Electronic and Transport Properties of Ragsn (R=Ce,Pr,Nd,Dy) Compounds

Abstract

The electronic structure of the ternary RAgSn (R=Ce,Pr,Nd,Dy) compounds which crystallize in the hexagonal LiGaGe-type structure was studied by X-ray photoemission spectroscopy. Core-levels and valence bands were investigated. The X-ray photoemission spectroscopy valence bands are compared with the ones calculated using the spin-polarized tight-binding linear muffin-tin orbital method. The obtained results indicate that the valence bands are mainly determined by the Ag 4d band. The spin-orbit splitting values Δso determined from the XPS spectra of 3d512 and 3d3/2 are equal to 18.8 eV for R = Ce, 20.2 eV for R = Pr and 22.6 eV for R = Nd.
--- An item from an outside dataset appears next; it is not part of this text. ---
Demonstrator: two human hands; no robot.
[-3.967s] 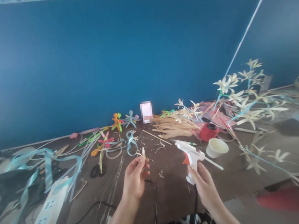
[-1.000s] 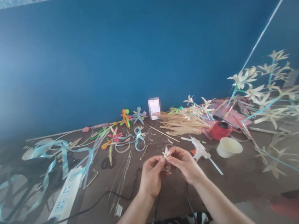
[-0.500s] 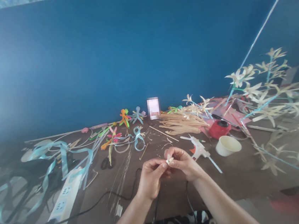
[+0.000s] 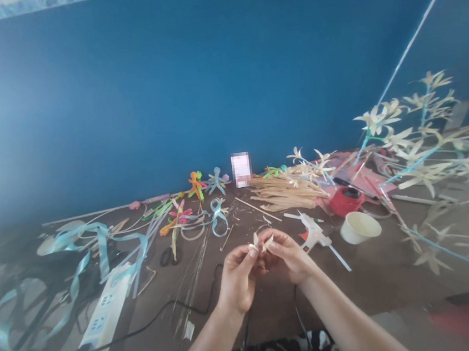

The analysis of these spectra on the basis of the Gunnarsson-Schonhammer model gives a hybridization of f orbitals with the conduction band. The calculation of the total energy for two models of the crystal structure: an ordered of the LiGaGe-type and a disordered one of the CaIn2-type indicate that in these compounds 'the LiGaGe-type structure is stable. Additionally, the temperature dependences of the electrical resistivity of CeAgSn and DyAgSn are investigated. At high temperatures the resistivity is not a linear function of temperature which indicates an electron-phonon interaction in the presence of a small s-d scattering, whereas at low temperatures anomalies connected with the magnetic phase transitions are observed.